Aim of the task ▸ An exact transcription of the lines below, from the first through the one containing "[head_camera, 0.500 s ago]", is the only output wanted.

------------------------------------------------------------

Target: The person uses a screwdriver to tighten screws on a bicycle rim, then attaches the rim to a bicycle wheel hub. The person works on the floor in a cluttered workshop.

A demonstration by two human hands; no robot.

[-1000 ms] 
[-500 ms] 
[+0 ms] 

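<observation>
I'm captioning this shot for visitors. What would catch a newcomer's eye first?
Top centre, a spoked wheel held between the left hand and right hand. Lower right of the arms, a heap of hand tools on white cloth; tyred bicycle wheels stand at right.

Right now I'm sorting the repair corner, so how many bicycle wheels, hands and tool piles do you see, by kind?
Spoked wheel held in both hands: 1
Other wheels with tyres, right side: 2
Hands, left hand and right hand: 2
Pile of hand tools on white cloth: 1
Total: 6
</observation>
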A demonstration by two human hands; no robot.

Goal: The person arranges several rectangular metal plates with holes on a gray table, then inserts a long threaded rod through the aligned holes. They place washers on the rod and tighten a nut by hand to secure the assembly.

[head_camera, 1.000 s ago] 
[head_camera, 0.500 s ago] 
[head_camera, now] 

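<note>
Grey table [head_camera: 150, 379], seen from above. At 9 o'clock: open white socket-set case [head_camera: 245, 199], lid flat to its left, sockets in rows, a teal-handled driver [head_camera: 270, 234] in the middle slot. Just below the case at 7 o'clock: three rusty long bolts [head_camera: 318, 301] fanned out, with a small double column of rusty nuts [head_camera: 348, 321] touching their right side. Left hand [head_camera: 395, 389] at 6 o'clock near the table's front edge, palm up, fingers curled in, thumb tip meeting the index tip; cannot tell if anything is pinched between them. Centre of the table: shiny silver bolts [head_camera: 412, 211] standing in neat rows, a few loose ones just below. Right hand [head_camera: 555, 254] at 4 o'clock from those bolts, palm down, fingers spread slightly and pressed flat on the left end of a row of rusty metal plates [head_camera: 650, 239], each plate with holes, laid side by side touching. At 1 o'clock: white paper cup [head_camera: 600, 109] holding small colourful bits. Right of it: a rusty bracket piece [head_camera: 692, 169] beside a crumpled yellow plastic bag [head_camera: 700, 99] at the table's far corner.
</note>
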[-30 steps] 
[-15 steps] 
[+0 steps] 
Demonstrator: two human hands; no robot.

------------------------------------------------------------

Task response ▸
Target: The person uses a screwdriver to tighten screws on a bicycle rim, then attaches the rim to a bicycle wheel hub. The person works on the floor in a cluttered workshop.

A demonstration by two human hands; no robot.

[-1000 ms] 
[-500 ms] 
[+0 ms] 

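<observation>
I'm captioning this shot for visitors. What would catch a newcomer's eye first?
Top centre, a spoked wheel held between the left hand and right hand. Lower right of the arms, a heap of hand tools on white cloth; tyred bicycle wheels stand at right.

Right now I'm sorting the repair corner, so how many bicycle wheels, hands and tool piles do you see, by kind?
Spoked wheel held in both hands: 1
Other wheels with tyres, right side: 2
Hands, left hand and right hand: 2
Pile of hand tools on white cloth: 1
Total: 6
</observation>
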A demonstration by two human hands; no robot.

Goal: The person arranges several rectangular metal plates with holes on a gray table, then inserts a long threaded rod through the aligned holes. They place washers on the rod and tighten a nut by hand to secure the assembly.

[head_camera, 1.000 s ago] 
[head_camera, 0.500 s ago] 

This exercise requires no further answer.